Figure 2

Skeletal muscle cell-specific targeting of foxm1 with CRISPR/Cas9 is detrimental. (A) Expression of foxm1 in whole zebrafish embryo (except skeletal myofibers) and FACS-sorted skeletal myofibers at 3 dpf. Values are mean ± SD from n = 6. **** = p < 0.0001 by Student’s t-test. (B) Representation of the Tol2 cassettes used for transgenesis in this study.
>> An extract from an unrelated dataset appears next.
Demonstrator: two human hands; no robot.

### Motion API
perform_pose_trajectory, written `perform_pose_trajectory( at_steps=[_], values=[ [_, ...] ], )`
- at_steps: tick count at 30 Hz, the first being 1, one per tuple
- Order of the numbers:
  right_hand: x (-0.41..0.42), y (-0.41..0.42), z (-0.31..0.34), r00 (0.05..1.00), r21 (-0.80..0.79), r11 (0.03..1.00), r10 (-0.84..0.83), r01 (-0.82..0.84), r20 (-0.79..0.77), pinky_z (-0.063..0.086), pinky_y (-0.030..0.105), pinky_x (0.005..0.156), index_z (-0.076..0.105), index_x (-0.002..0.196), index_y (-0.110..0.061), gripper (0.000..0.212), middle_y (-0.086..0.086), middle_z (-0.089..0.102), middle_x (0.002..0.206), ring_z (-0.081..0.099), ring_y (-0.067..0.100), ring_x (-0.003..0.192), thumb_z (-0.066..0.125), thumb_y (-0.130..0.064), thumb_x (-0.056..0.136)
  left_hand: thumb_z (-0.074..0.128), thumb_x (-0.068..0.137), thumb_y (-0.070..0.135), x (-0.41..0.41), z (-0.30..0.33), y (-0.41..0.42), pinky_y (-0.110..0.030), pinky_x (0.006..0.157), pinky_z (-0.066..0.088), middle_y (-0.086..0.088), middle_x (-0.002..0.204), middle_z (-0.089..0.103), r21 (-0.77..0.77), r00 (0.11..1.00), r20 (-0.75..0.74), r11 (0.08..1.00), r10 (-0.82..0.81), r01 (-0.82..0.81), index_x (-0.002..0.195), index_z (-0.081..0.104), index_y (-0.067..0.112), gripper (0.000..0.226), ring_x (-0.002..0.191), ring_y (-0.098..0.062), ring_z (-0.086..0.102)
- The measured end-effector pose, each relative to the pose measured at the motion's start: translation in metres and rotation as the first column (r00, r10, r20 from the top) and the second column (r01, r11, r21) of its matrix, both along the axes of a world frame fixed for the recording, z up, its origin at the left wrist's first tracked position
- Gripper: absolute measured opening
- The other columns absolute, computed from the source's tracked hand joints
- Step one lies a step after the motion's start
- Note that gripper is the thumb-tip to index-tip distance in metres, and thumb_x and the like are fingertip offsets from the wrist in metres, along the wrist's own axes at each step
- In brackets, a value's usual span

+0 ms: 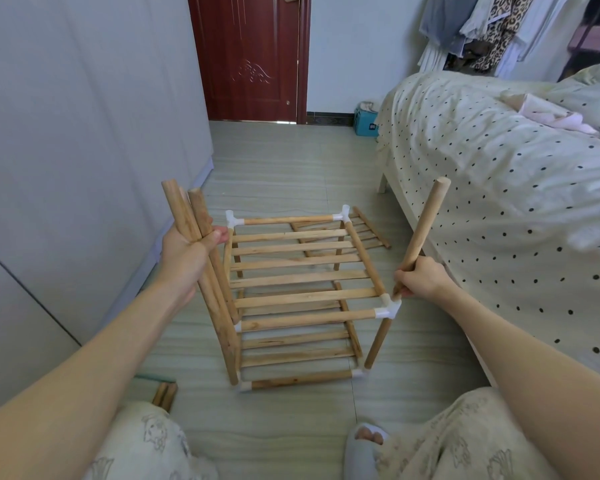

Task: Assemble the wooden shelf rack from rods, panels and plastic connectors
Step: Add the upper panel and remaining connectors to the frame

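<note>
A two-tier wooden rack (302, 271) stands on the floor, its slatted panels joined by rods and white plastic connectors. My left hand (191, 254) grips a bundle of loose wooden rods (194, 223) upright beside the rack's left side. My right hand (418, 277) grips a single rod (426, 223) near its lower end, tilted up to the right. That rod's lower tip sits at the white connector (388, 308) on the rack's near right corner. Whether it is seated inside the connector I cannot tell.
A spare slatted panel (368, 232) lies on the floor behind the rack. Two more rods (165, 394) lie near my left knee. A bed (499, 188) with a dotted cover runs along the right, a grey wardrobe (84, 150) along the left, a red door (250, 57) ahead.
</note>
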State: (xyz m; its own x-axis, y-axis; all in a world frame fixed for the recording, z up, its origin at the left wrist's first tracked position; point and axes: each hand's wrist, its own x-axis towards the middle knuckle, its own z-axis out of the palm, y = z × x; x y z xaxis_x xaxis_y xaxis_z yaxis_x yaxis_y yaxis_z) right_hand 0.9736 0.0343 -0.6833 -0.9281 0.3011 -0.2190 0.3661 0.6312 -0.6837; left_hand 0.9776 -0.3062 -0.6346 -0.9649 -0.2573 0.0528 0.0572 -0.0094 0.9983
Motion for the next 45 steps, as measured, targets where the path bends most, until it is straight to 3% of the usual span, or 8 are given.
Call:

White bar represents the Tol2 recombination sites, pA refers to the poly-A sequence and U6 refers to the ubiquitous U6 promoter. (C) Embryo injected with mylpfa:mCherry, at 1 (top) and 5 dpf (bottom). Fluorescence microscopy images correspond to the embryo areas indicated by red boxes on the right. (D) Quantification of mCherry-positive (Control) or the GFP-positive (Cas9 and Cas9/sgRNA) cells at 1, 2, 3 and 5 dpf. Values are mean ± SD from n ≥ 34 embryos, * = p < 0.05, ** = p < 0.01, **** = p < 0.0001 by one-way ANOVA with Bonferroni correction for multiple comparisons. (E) Embryo injected with mylfpa:Cas9-T2A-GFP (Cas9) and mylfpa:Cas9-T2A-GFP;U6:8.2 (Cas9/sgRNA), at 1 (top) and 5 dpf (bottom). (F) 2 dpf embryos injected with mylpfa:mCherry (Control), mylfpa:Cas9-T2A-GFP (Cas9) or mylfpa:Cas9-T2A-GFP;U6:8.2 (Cas9/sgRNA) stained with anti-cleaved caspase-3 (Cc3) antibody. (G) Quantification of 2 dpf embryos with Cc3-negative (Cc3−, gray) and Cc3-positive (Cc3+, red) myofibers from n ≥ 42 embryos per condition. **** p < 0.0001 by Fisher’s exact test using the discrete number of embryos per condition, comparison with control embryos. Scale bar: 100 µm.